If you follow the news in Wisconsin, Ohio, Pennsylvania, Florida, Indiana and other states where conservative governors are proposing sweeping changes in education, you probably think our public schools are terrible. These states are adopting “reforms” that include more testing, more privately managed charter schools, more voucher programs and systems that evaluate teachers based on their students’ test scores.
These are policies championed by the leaders of the current school reform movement, many of whom hail from Wall Street and the high-tech sector, as well as billionaire philanthropists like Bill Gates and Eli Broad. The central claim of the movement is that American schools are falling behind those of other nations, and that woeful test scores predict future economic decline. Thus it is a national priority to get test scores up.
President Obama and his secretary of education, Arne Duncan, reacted with alarm to the results of the latest international assessment of student performance in December. Duncan said they were a “wake-up call” to the nation.
To counter what it thinks is educational decline, the Obama administration launched a program called “Race to the Top,” which promotes more privately managed schools, evaluates teachers based on student test scores, encourages merit pay, and includes a variety of other unproven strategies intended to boost test scores.
But are our public schools really in free-fall?
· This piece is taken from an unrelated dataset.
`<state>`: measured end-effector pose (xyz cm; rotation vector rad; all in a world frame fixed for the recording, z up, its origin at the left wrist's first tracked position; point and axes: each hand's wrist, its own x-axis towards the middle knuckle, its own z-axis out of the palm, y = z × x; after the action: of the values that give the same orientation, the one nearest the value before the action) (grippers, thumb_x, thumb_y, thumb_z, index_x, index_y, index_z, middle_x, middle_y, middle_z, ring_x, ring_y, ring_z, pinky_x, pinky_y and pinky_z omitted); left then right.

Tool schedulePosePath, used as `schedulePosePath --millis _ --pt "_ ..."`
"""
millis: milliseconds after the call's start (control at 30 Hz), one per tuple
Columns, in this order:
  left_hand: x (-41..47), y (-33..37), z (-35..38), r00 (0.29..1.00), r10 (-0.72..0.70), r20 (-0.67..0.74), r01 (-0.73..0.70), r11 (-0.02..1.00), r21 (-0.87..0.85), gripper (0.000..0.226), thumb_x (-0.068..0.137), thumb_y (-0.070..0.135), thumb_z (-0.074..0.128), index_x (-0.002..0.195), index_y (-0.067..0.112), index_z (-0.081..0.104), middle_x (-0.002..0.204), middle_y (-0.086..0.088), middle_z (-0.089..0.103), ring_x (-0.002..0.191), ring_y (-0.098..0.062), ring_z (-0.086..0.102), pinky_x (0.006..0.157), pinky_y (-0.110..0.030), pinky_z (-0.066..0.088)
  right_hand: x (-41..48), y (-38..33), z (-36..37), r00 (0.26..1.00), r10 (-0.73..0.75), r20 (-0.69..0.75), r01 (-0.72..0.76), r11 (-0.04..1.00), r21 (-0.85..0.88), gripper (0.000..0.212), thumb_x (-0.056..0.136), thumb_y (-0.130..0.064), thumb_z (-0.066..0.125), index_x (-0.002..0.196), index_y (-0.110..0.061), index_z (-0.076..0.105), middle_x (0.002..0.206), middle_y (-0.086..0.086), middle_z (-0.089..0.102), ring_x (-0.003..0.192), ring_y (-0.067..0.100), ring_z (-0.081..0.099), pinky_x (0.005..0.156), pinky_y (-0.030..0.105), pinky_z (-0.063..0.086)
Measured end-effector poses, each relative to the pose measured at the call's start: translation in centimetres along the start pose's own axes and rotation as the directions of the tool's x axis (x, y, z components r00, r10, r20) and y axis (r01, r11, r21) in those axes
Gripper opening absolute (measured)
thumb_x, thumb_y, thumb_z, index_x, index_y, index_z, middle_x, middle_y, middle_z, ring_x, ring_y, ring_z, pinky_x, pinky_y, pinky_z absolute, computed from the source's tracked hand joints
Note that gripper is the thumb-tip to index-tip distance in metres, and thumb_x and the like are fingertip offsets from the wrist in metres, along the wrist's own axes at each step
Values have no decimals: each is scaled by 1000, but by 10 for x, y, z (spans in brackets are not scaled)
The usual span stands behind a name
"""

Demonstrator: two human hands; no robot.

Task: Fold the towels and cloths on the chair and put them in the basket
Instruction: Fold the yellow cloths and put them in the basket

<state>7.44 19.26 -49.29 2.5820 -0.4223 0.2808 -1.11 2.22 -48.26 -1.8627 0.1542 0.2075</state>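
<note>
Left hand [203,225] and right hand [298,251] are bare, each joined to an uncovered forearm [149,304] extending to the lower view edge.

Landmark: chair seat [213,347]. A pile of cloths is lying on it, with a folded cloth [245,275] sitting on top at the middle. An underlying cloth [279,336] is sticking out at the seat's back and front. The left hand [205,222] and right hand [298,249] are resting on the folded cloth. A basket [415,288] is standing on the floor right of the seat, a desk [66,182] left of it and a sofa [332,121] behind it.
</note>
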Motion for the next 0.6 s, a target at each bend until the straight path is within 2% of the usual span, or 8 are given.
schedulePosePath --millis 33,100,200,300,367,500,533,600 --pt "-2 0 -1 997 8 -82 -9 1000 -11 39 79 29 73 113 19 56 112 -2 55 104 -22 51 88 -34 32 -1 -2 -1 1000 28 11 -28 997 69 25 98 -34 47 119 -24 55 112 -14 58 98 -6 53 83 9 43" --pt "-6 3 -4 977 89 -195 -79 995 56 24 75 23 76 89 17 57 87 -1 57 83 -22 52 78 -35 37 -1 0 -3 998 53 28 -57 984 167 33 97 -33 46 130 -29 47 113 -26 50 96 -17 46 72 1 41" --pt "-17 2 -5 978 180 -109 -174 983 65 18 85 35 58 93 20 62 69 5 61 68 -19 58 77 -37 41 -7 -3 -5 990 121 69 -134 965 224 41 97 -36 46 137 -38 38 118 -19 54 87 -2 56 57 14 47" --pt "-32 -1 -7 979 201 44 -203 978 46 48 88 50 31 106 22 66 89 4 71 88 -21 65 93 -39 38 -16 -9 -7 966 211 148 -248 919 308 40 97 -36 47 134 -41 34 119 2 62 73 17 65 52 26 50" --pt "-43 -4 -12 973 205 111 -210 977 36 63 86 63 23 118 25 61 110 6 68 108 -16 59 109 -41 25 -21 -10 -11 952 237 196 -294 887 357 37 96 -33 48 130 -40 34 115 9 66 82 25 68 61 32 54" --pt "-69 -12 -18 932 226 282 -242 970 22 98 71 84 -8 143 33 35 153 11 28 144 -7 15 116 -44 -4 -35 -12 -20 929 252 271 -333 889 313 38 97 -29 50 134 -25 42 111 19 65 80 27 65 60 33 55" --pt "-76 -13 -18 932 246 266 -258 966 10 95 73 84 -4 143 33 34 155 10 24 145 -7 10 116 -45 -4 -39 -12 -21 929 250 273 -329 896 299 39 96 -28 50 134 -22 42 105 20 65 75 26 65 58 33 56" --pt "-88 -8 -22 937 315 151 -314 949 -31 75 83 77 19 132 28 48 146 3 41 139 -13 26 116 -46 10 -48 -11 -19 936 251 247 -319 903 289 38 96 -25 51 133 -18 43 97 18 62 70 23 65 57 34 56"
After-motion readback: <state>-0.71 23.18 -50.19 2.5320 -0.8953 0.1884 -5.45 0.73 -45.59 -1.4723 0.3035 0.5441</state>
It is a fact that American students recently scored in the middle among 65 nations that participated in tests of reading, mathematics and science.
What the president doesn’t seem to know is that our students have taken part in these international assessments since the 1960s, and we have typically been in the bottom quartile.
When the first international math test was administered to students in eighth grade and 12th grade in 1964, our eighth-graders came in next to last and our seniors were dead last. In the first international test of science in the early 1970s, our seniors scored last. In additional tests of mathematics and science in the 1980s and ’90s, American students seldom surpassed the international average.
Using the logic of today’s reformers, American education has “failed” consistently for the past 50 years. But wait — Obama said in his State of the Union address this year that we should ignore the “naysayers” because “America still has the largest, most prosperous economy in the world. No workers are more productive than ours. No country has more successful companies, or grants more patents to inventors and entrepreneurs. We’re the home to the world’s best colleges and universities, where more students come to study than any place on earth.”
As the China-born, China-educated scholar Yong Zhao, now at the University of Oregon, has pointed out, there is no logical connection between international test scores and the success of our economy. Our scores have been poor to middling for 50 years, yet we have the greatest economy in the world.
Obama rightly said that we must encourage innovation, creativity and imagination in our schools. But the course his administration is pushing — and pushing hard — is to emphasize testing even more than George W. Bush’s No Child Left Behind law. As more states evaluate teachers by their students’ scores, teachers will feel pressure to teach to the tests, to devote more time to preparing for the tests, and to decrease the time spent on non-tested subjects. Some teachers and administrators will cheat. And some states will lower their standards to raise scores.
This is great news for the testing industry, but not for our nation’s students and teachers.
Instead of promoting innovation, creativity and imagination, the current obsession with raising test scores discourages these things. Students are learning to pick the right answer and being penalized for thinking differently. Subjects that spark students’ imagination, like the arts, are being squeezed out of the school week. And some districts plan to develop standardized tests for all subjects, which are guaranteed to do damage to students’ ability to think creatively.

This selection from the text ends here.